Takahuhti is a district in Tampere, Finland. It is located in eastern part of the city, close to Atala, Linnainmaa, Kissanmaa and Messukylä. There are many prehistoric residences and finds in the area. Takahuhti was the largest village in Messukylä from the Middle Ages to the 20th century. The Battle of Tampere was also fought in Takahuhti during the 1918 civil war. The area is dominated by detached houses and there is a school built in 1939.

Historian and professor Unto Salo, has concluded from the ancient discoveries that the village of Takahuhti has been inhabited since the Iron Age and that there were four houses in the village at that time.
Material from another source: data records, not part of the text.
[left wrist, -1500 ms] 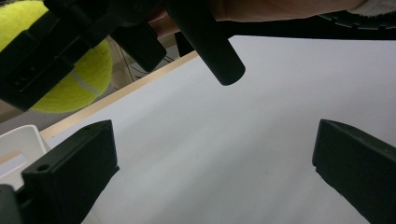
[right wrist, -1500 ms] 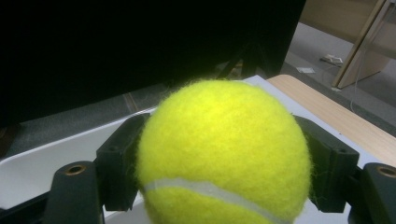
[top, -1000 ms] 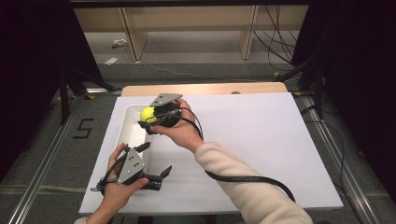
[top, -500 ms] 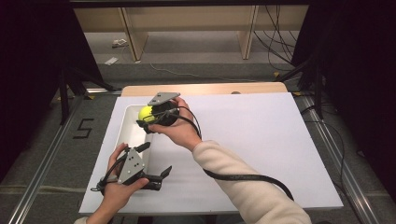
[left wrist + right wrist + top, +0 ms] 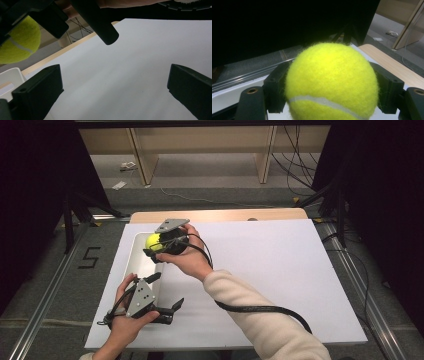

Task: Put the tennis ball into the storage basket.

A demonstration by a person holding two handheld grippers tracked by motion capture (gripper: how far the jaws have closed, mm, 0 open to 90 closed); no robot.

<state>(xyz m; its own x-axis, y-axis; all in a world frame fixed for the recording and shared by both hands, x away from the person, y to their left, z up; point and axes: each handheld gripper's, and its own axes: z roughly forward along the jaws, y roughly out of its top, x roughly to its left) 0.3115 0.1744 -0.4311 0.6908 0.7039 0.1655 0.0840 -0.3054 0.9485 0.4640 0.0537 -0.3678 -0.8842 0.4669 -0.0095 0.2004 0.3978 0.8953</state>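
Note:
A yellow tennis ball is clamped in my right gripper, which is shut on it and held just above the far end of a white tray. In the right gripper view the ball bulges between the two black jaws of that gripper. My left gripper rests near the table's front left, beside the tray's near end, open with nothing in it. From the left gripper view, my left gripper has its jaws wide apart over white sheet, with the ball at the upper left.
A white sheet covers most of the table, with a wooden strip along the far edge. The right gripper's black cable loops over the sheet beside the person's sleeve. Dark curtains and metal rails flank the table.
The right gripper has drifted slightly left with the ball, staying over the tray's far end. The left gripper has not moved.

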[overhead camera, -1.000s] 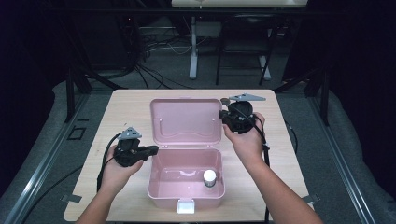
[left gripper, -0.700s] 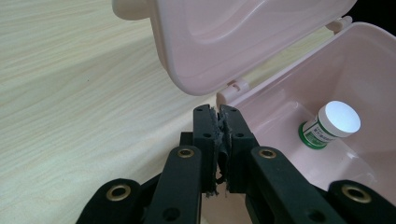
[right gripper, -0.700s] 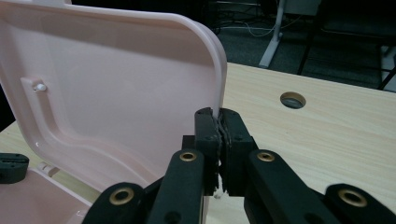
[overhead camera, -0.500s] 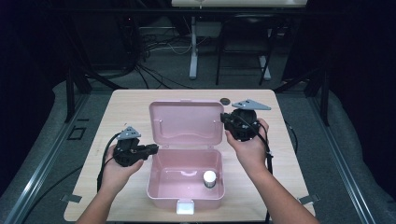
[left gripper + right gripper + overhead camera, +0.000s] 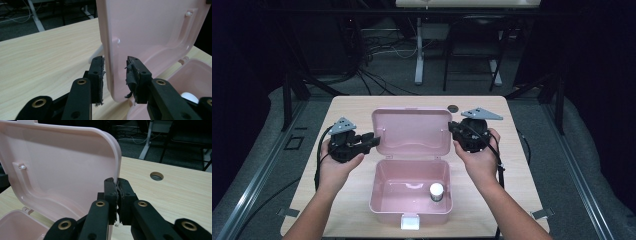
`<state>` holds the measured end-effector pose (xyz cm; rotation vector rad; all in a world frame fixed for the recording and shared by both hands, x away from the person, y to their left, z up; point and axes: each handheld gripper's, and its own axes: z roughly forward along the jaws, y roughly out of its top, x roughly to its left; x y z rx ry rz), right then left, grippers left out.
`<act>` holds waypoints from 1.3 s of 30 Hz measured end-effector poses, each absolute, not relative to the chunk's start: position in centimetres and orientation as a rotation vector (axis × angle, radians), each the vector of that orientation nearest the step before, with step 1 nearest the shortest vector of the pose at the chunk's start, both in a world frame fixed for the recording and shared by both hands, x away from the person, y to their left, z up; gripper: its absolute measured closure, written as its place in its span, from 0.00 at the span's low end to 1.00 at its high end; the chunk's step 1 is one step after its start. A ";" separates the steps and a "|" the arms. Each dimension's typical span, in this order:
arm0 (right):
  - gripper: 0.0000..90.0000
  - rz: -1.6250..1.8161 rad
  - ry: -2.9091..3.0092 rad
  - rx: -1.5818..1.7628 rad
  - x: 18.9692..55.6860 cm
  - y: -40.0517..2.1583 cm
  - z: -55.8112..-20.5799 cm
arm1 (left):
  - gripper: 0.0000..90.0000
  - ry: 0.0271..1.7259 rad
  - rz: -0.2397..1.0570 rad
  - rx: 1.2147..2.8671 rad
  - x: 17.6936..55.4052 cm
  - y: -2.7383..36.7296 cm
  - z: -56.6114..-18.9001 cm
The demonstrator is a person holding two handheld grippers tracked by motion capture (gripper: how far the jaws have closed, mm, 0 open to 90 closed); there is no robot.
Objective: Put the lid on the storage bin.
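A pink plastic box (image 5: 384, 192) stands open on the table, its lid (image 5: 412, 132) raised upright behind it. A small white-capped bottle (image 5: 436, 191) stands inside at the right. My right gripper (image 5: 453, 129) is shut on the lid's right edge; in the right gripper view the pads (image 5: 111, 187) pinch the lid's rim (image 5: 62, 162). My left gripper (image 5: 373, 140) is at the lid's left edge. Its jaws have just been opening and straddle the lid (image 5: 150, 30) with a gap on each side, the left gripper (image 5: 115, 61) not pressing it. The box base (image 5: 195, 75) lies beyond.
The light wooden table (image 5: 352, 107) has a round cable hole (image 5: 453, 108) behind the lid, seen also as the hole (image 5: 156, 176) past my right gripper. The box's white latch (image 5: 410, 220) sits at the table's near edge. Dark floor, cables and table legs lie beyond.
My left gripper has risen from beside the box base to the lid's left edge and its jaws have opened. The right gripper and the lid have stayed put.
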<state>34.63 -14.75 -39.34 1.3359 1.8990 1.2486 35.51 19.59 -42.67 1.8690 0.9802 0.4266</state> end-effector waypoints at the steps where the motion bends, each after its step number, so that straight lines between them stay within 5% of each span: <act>1: 0.96 1.249 1.902 1.337 34.6 -14.8 -39.3 | 0.75 0.977 0.427 1.866 35.7 19.5 -42.5; 10: 0.96 1.278 1.902 1.329 34.4 -15.0 -39.4 | 0.87 0.968 0.478 1.818 36.5 19.4 -40.9; 39: 0.95 1.398 1.907 1.274 34.2 -16.4 -39.3 | 0.89 0.937 0.444 1.823 36.9 19.3 -39.8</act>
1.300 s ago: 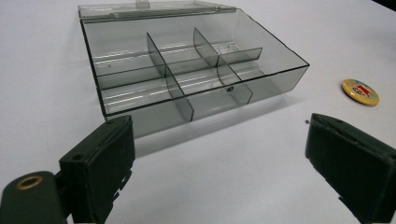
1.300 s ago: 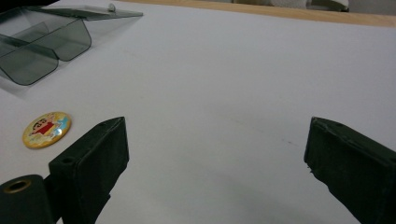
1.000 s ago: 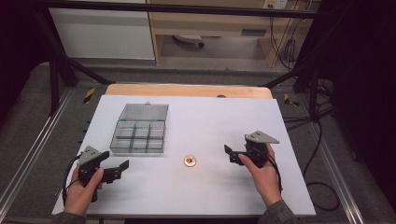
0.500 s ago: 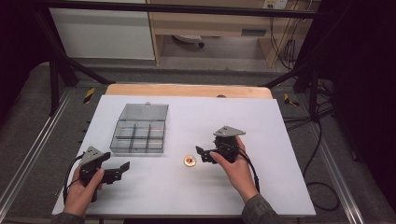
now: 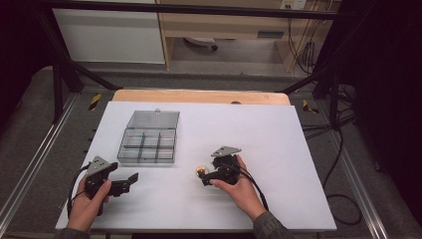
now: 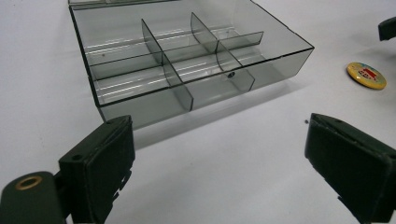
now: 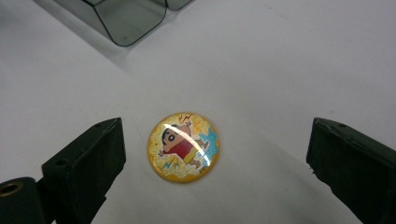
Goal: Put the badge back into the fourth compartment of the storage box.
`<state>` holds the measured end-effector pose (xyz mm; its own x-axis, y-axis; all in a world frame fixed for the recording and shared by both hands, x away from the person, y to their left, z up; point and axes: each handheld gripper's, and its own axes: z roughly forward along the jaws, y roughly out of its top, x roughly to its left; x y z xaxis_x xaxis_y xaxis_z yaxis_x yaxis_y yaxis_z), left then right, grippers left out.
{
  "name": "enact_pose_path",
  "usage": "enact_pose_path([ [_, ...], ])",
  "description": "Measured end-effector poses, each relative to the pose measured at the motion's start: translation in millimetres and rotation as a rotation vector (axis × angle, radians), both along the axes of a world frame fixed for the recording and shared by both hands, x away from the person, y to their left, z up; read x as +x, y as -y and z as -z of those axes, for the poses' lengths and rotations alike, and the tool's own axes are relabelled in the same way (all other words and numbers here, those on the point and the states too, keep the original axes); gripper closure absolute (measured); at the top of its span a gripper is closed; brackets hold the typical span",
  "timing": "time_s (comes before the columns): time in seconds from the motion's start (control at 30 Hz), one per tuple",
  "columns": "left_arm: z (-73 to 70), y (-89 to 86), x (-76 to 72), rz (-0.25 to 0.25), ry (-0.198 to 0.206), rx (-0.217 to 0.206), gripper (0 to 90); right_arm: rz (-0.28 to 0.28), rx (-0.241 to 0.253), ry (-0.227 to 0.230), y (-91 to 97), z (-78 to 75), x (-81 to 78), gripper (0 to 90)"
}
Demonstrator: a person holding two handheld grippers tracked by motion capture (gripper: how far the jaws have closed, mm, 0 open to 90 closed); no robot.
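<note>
Right gripper, jaws spread wide and empty, flanks one glossy round cartoon badge; left gripper gapes empty below one smoky six-compartment plastic box.

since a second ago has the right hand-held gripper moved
Yes. The right hand-held gripper has moved left across the table, toward the compartment box, and its open jaws now sit around the round badge, which has stayed put.

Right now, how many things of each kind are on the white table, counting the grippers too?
Box: 1
Badge: 1
Grippers: 2, left gripper and right gripper
Total: 4
</note>
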<state>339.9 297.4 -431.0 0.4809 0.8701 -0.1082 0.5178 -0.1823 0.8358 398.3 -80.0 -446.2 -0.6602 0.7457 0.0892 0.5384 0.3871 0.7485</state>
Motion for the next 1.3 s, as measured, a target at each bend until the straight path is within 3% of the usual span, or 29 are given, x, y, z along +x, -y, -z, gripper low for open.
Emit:
enact_pose_path([
  [0.27,-0.4,0.8,1.1,0.011,0.005,-0.001,9.2,-0.088,-0.088,-0.011,-16.0,12.4,-9.0,6.3],
  [0.33,-0.7,1.2,0.8,0.015,0.006,0.0,9.3,-0.1,-0.106,0.007,-17.7,13.2,-11.8,7.6],
  [1.3,-0.1,-0.7,0.8,0.02,0.001,0.003,9.8,-0.104,-0.071,0.084,-20.7,13.5,-9.1,43.8],
])
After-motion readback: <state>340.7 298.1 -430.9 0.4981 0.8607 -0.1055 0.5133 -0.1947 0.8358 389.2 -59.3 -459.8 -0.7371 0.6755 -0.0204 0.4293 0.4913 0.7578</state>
Four Iron Age cemeteries are known from the village's area of influence, the Kartanonsaari, Kukkoinkivi, Veijanmäki and Pappula cemeteries. According to the 1540 land register, Takahuhti was the largest village in Suur-Pirkkala with 28 houses. Documents show the area as early as 1390, when man named Laurens Takahwktis was the area's observer. The center of the old village of Takahuhti was at the present Ristinarkku district. Takahuhti was annexed to the city of Tampere in connection with the Messukylä municipal association in 1947 and the first town plan was approved in 1952. Takahuhti is mainly a detached house area, but there is also a large apartment building area in the middle of the district.

Takahuhti is bordered on the south by the Sampo Highway (Sammon valtatie), on the east by Linnankatu and the eastern boundary of the field to the north and Kirjavaisenkatu and Kourutaltankatu. To the north, the area is bordered by Teiskontie. In the west, the border of Takahuhti runs along Kuusimäenkatu between Kalmonkatu to Kuusemäenrinne and from there along the creek to Huhmaninkatu.

The center of the Takahuhti district is Irjalanaukio, named after Irjala House. The land register of 1540 mentions the farmer Juho Irjaínen. The surname Irjainen comes from the Finnish given name Yrjänä, which was often written in the form of Yrian in 16th century sources. The name goes back to Saint George, who was a popular saint in the late Middle Ages.